O principal fator por trás dessa oscilação foi a pressão de vencimento das opções. No início de junho, expiraram contratos de opções em grande escala, no valor de dezenas de US$ bilhões. A resistência técnica próxima à banda superior acionou um programa de vendas automatizadas. Traders de derivativos encerraram posições no fim do mês; market makers ajustaram a exposição a delta e elevaram a pressão de venda, somando-se ao disparo de stops perto de níveis de resistência no gráfico, o que formou um ciclo de liquidações no curto prazo.

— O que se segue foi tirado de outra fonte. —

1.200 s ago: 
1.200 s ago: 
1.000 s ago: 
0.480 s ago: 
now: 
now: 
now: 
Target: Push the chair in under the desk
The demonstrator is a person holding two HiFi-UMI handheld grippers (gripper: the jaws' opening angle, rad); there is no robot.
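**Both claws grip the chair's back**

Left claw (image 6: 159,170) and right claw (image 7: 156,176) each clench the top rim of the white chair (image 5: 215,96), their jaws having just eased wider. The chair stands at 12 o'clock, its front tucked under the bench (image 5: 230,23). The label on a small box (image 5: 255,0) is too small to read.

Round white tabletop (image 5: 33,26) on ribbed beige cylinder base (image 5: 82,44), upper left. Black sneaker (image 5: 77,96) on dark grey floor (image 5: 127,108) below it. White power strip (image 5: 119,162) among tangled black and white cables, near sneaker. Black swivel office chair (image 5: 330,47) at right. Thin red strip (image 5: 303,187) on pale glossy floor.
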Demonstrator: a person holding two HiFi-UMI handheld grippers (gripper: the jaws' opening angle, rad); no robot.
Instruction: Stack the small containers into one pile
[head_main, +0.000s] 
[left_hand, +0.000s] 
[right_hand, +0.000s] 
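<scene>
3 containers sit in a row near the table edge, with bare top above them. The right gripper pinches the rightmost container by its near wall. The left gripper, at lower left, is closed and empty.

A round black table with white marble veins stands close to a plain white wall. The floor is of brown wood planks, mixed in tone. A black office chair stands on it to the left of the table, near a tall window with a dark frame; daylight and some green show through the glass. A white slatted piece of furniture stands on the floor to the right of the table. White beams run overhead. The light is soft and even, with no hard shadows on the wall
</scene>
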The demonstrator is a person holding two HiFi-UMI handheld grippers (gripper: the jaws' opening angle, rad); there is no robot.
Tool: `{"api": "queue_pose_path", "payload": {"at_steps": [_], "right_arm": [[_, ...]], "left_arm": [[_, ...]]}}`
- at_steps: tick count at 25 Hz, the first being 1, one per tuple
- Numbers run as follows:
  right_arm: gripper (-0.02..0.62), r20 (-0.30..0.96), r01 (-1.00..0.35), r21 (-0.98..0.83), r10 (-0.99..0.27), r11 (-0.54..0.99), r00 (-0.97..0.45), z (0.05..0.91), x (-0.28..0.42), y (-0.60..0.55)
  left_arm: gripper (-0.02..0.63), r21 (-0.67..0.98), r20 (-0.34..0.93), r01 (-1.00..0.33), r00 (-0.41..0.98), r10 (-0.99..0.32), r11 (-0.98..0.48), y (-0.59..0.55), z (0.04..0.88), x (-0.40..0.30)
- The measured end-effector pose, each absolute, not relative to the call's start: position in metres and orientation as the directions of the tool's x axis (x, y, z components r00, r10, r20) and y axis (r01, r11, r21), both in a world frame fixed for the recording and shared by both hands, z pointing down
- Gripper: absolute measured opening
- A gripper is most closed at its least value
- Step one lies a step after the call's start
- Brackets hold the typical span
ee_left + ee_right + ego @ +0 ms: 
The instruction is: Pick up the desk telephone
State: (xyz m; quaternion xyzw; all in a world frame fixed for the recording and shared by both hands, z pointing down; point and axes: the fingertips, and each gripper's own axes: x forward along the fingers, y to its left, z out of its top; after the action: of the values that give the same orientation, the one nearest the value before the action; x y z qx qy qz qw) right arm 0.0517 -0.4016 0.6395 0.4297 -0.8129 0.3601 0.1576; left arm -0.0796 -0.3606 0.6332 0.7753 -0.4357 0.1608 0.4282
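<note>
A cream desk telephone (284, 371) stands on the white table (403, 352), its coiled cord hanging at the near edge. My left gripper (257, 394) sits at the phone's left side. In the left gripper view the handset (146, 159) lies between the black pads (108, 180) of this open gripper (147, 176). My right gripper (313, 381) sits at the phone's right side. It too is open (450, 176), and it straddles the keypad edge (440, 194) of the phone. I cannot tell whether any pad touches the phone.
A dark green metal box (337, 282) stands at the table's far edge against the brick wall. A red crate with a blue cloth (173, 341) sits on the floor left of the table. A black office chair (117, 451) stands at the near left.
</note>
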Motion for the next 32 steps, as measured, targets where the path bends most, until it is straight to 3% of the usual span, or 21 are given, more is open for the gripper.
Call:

Além disso, a continuidade de saídas líquidas do ETF intensificou a força vendedora. Em maio de 2026, os ETFs de spot de Bitcoin registraram saída líquida de US$ 2,3 bilhões, estabelecendo um recorde de 2026 e também a maior saída desde novembro de 2025, com o volume mais acentuado. Dados on-chain mostram que o número de baleias com mais de 1.000 BTC caiu do pico de 1.285 em 22 de maio para 1.279 em 28 de maio, reduzindo pelo menos 6.000 BTC (cerca de US$ 440 milhões). As posições líquidas de detentores de longo prazo diminuíram 7,69%, de 42.301 BTC para 39.049 BTC, sugerindo que os mais fiéis detentores estão reduzindo silenciosamente. A incerteza regulatória ampliou a pressão: ordens de conformidade do DeFi levaram mesas de negociação institucionais a reduzir temporariamente a exposição a riscos, e o adiamento do avanço legislativo do CLARITY Act também afetou a disposição das instituições em alocar capital.
No cenário técnico, o BTC caiu abaixo de um suporte-chave anterior. Se perder o patamar de US$ 70.342, ficará exposto à meta de US$ 68.348 (queda de cerca de 7% em relação ao preço atual). É preciso acompanhar a recuperação de US$ 73.869 e a direção dos fluxos de capital dos ETFs.